◆ **Task requirements**:
Copy out all lines of the listing below that hold "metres".

[Start of section]

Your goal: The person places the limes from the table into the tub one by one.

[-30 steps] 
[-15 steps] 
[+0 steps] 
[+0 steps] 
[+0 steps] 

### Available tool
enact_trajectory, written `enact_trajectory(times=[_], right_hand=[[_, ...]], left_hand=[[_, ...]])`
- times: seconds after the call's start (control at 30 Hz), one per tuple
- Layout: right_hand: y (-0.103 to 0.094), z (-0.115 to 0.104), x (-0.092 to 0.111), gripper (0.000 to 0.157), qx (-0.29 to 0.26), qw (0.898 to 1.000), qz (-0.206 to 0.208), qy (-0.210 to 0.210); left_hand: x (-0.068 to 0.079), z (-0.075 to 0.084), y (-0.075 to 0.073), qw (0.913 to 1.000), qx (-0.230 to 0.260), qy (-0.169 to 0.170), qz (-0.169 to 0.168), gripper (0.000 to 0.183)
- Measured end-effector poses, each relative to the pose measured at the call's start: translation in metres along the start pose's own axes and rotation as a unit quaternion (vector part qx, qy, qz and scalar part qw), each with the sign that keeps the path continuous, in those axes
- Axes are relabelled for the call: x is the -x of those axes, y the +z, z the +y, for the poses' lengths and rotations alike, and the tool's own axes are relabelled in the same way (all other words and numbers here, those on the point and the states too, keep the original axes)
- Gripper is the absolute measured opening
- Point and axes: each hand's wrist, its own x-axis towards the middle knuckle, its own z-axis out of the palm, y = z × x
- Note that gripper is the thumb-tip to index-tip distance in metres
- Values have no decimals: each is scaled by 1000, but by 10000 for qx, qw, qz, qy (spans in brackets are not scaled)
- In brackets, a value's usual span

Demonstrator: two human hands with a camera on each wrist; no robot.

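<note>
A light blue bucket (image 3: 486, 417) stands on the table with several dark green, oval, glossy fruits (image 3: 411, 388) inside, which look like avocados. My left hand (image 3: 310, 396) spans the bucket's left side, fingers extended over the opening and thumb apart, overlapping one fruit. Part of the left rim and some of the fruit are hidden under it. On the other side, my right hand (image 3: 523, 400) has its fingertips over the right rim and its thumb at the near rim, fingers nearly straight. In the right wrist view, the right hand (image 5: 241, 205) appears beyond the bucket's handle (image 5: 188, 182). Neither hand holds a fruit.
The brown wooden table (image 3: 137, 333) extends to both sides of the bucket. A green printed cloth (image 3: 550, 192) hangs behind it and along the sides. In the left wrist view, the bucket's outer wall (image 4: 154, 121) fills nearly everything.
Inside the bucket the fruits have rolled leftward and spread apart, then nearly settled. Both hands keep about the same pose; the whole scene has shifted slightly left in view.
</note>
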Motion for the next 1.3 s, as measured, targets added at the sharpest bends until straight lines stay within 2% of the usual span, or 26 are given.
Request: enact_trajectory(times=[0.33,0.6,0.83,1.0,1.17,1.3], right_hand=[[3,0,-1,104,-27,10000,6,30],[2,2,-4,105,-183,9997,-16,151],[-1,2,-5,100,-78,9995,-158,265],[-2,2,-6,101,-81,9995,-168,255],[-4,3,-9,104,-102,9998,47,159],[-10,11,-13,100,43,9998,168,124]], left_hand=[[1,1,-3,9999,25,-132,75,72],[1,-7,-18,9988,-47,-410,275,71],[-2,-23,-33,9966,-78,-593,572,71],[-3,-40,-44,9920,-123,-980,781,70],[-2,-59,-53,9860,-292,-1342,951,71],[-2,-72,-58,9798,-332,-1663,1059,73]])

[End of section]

◆ **Task result**:
- Measured end-effector poses, each relative to the pose measured at the call's start: translation in metres along the start pose's own axes and rotation as a unit quaternion (vector part qx, qy, qz and scalar part qw), each with the sign that keeps the path continuous, in those axes
- Note that gripper is the thumb-tip to index-tip distance in metres

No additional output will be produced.